▶ Instructions to follow:
The material below has pictures in it. Set down only the lines from the line containing "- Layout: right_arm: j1" through the line containing "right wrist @", word for word, and leave the pictures behind.

▶ Dataset section:

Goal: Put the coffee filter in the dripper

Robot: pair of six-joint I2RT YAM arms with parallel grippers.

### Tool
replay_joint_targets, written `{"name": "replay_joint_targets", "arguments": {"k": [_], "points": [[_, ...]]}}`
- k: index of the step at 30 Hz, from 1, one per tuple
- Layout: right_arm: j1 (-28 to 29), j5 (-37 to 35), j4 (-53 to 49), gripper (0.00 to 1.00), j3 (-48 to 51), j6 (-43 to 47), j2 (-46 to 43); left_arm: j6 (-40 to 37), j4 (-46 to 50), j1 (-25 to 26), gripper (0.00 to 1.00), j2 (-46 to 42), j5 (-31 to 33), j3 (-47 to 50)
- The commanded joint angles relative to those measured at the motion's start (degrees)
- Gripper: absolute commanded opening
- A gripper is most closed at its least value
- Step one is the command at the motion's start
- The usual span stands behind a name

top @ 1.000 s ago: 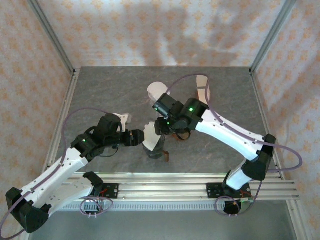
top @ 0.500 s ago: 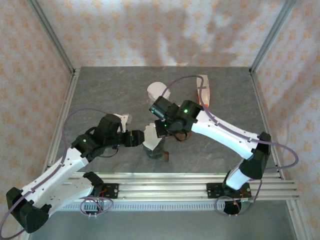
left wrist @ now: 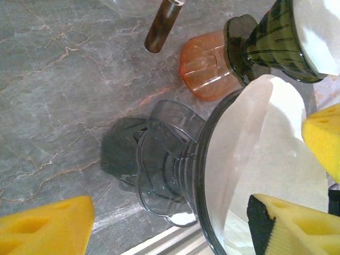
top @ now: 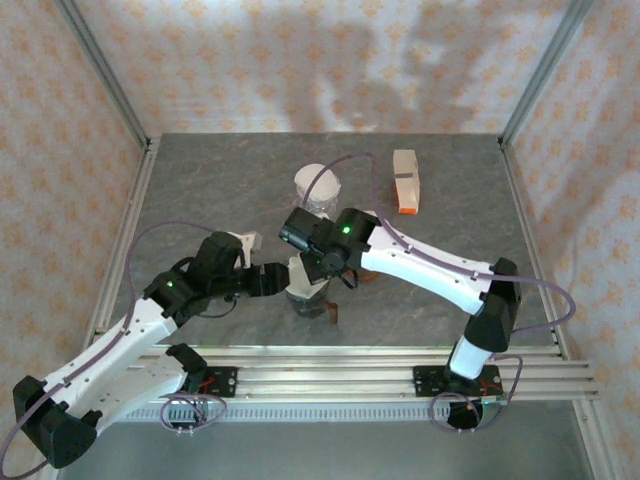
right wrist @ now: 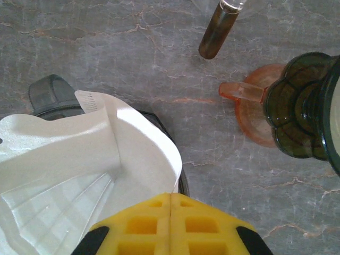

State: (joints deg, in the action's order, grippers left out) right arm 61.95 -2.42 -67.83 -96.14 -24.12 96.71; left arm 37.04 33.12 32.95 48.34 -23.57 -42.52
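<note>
Grey marbled surface [top: 220, 180], patterned walls [top: 300, 60] behind; dripper [left wrist: 175, 175] largely covered by the filter [right wrist: 79, 159] seated in it; filter mouth up, point down, axis near upright, one fold standing above the rim; right gripper [right wrist: 170, 212], jaws closed pad to pad at that rim, paper between them not discernible; left gripper [left wrist: 172, 215], jaws wide apart, straddling the dripper, holding nothing.

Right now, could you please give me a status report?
Left gripper open, straddling clear dripper. Right gripper shut at rim of filter; filter in dripper, one flap up. Orange cup, green dripper nearby, not blocking.
</note>
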Motion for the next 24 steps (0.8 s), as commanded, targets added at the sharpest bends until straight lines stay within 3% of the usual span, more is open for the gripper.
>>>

▶ Expected output:
- Layout: right_arm: j1 (-28 to 29), j5 (-37 to 35), j4 (-53 to 49), gripper (0.00 to 1.00), j3 (-48 to 51), j6 (-43 to 47), j2 (-46 to 43); left_arm: j6 (-40 to 37), j4 (-46 to 50), j1 (-25 to 26), gripper (0.00 to 1.00), j2 (-46 to 42), j5 (-31 to 33), j3 (-47 to 50)
- The commanded joint angles relative to those measured at the motion's start (degrees)
- Gripper: absolute commanded opening
- A gripper is most closed at its least value
- Step one is the command at the motion's start
- The usual span stands behind a name

top @ 1.000 s ago: 
top @ 0.500 s ago: 
left wrist @ now: 
top @ now: 
right wrist @ now: 

The exercise is finished and nothing remains.